| Work required |
Nothing should be output except the lines from the top of the material below through the line that contains "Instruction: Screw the", each exactly as written.

*** Opening Task material ***

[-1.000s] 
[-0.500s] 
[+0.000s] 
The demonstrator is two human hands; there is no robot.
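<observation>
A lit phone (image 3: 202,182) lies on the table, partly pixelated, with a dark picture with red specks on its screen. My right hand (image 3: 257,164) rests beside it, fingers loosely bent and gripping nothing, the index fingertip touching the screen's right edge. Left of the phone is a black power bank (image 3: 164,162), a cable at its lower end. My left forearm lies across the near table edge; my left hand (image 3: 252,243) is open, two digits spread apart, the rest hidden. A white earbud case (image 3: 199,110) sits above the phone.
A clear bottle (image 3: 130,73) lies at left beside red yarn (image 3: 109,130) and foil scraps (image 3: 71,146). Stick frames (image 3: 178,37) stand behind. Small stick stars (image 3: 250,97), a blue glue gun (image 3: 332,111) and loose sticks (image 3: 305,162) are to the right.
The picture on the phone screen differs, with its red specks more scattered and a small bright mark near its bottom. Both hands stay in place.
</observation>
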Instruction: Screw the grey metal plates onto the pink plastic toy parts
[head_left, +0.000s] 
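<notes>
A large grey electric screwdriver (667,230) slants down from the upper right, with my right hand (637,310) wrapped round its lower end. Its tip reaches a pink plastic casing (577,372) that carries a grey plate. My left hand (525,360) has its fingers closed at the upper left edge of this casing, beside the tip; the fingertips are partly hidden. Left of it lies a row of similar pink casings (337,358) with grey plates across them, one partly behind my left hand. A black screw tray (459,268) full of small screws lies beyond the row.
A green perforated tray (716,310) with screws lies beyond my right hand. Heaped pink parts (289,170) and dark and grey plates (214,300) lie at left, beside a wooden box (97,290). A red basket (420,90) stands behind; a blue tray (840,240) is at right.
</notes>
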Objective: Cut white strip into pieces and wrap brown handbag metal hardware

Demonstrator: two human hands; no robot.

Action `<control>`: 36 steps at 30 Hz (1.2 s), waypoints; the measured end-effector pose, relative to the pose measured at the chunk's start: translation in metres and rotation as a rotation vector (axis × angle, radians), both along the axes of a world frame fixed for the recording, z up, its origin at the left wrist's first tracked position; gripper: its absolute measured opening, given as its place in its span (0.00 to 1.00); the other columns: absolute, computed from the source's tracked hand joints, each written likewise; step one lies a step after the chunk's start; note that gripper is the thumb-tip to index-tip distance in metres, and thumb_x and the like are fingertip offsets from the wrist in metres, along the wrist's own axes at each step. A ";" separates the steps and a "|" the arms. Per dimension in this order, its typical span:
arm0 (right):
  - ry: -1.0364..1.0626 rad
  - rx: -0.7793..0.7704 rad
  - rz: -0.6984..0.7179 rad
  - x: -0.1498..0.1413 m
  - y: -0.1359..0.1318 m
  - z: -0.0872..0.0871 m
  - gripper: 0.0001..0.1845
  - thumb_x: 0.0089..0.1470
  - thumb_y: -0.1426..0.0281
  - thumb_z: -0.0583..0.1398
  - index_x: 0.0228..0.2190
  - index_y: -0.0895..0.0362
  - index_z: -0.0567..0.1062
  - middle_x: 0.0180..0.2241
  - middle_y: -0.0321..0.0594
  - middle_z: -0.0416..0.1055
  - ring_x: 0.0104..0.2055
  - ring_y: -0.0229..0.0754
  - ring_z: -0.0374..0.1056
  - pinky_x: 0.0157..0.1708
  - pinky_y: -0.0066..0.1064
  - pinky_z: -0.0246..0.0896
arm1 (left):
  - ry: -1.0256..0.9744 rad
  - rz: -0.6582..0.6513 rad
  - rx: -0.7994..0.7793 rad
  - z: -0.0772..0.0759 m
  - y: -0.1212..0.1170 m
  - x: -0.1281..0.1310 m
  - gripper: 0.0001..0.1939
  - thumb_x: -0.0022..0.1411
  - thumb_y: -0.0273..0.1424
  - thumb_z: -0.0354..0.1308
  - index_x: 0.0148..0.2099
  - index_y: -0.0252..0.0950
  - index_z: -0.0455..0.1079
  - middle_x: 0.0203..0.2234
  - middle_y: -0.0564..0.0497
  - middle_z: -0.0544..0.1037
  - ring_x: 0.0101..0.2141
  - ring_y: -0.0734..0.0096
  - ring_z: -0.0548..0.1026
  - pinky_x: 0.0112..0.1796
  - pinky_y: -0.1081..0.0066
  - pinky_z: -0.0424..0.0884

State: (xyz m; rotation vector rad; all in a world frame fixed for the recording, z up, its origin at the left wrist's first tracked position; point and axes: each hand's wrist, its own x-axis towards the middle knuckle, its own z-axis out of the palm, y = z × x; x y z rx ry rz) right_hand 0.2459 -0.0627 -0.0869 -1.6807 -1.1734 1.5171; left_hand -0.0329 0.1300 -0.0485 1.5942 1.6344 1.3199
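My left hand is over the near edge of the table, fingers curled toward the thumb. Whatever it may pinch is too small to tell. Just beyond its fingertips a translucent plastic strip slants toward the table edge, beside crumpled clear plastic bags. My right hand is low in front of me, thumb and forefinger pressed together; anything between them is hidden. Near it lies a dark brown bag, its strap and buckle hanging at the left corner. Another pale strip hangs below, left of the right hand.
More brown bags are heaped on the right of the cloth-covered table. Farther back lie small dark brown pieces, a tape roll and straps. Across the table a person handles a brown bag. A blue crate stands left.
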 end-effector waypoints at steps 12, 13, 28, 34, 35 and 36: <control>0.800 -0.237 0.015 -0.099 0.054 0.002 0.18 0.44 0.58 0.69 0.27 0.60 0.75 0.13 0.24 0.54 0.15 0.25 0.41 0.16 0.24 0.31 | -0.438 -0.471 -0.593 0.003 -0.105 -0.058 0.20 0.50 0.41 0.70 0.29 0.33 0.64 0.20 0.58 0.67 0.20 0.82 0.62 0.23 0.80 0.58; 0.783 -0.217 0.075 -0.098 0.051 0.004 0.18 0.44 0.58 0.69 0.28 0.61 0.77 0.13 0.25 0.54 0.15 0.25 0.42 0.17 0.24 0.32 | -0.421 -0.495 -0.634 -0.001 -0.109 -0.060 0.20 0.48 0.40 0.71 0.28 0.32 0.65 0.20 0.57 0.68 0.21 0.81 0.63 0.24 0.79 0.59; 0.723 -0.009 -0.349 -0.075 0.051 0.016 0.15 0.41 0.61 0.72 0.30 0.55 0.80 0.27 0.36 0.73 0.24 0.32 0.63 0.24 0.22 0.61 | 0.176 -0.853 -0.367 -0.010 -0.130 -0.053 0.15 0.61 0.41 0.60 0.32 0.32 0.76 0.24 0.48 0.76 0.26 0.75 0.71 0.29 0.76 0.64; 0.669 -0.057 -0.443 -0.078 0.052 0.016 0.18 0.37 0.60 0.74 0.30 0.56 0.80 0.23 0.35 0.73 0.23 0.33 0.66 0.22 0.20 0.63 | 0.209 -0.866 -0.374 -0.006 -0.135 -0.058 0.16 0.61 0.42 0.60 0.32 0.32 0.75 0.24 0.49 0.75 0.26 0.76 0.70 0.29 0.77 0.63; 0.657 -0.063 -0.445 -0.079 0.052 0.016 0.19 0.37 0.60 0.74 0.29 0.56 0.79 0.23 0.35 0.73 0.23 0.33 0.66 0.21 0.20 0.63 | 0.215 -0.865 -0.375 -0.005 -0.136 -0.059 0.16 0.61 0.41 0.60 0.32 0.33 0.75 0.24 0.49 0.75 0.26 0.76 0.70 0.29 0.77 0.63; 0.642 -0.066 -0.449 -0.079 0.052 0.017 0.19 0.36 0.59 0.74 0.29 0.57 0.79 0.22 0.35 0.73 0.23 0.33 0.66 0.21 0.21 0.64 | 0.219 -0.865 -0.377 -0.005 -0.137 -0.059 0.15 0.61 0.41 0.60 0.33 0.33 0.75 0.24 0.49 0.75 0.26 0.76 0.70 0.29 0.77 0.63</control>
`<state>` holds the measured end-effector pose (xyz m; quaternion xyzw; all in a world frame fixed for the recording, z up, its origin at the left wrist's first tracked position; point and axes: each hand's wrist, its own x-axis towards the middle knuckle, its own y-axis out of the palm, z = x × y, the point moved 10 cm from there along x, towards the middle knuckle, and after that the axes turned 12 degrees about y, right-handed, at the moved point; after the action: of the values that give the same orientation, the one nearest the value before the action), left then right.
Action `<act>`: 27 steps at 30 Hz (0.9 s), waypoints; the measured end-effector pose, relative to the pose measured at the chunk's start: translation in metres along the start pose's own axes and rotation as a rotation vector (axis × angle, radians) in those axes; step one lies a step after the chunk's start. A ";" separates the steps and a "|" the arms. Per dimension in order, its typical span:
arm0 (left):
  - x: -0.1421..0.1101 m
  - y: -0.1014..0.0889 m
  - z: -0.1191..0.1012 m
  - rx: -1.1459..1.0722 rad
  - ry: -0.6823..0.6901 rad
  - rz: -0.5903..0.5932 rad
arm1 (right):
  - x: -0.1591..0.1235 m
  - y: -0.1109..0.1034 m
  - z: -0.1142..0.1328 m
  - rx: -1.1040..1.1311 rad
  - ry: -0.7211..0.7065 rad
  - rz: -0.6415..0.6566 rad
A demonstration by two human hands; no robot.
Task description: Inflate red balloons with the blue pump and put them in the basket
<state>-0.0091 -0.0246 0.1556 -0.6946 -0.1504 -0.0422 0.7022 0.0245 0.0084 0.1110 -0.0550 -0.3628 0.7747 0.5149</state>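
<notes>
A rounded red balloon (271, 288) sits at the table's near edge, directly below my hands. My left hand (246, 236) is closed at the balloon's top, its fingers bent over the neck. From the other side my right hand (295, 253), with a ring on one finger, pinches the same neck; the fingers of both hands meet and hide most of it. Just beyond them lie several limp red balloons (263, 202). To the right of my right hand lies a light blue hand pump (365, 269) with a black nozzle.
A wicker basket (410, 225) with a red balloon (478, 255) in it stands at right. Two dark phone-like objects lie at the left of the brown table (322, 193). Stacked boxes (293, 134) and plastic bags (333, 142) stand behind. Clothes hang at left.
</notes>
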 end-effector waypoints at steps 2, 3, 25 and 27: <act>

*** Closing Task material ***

| Output |
[-1.000s] 
[-0.500s] 
[+0.000s] 
The demonstrator is two human hands; there is no robot.
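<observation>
A lit phone (image 3: 202,182) lies on the table, partly pixelated, with a dark picture with red specks on its screen. My right hand (image 3: 257,164) rests beside it, fingers loosely bent and gripping nothing, the index fingertip touching the screen's right edge. Left of the phone is a black power bank (image 3: 164,162), a cable at its lower end. My left forearm lies across the near table edge; my left hand (image 3: 252,243) is open, two digits spread apart, the rest hidden. A white earbud case (image 3: 199,110) sits above the phone.
A clear bottle (image 3: 130,73) lies at left beside red yarn (image 3: 109,130) and foil scraps (image 3: 71,146). Stick frames (image 3: 178,37) stand behind. Small stick stars (image 3: 250,97), a blue glue gun (image 3: 332,111) and loose sticks (image 3: 305,162) are to the right.
The picture on the phone screen differs, with its red specks more scattered and a small bright mark near its bottom. Both hands stay in place.
</observation>
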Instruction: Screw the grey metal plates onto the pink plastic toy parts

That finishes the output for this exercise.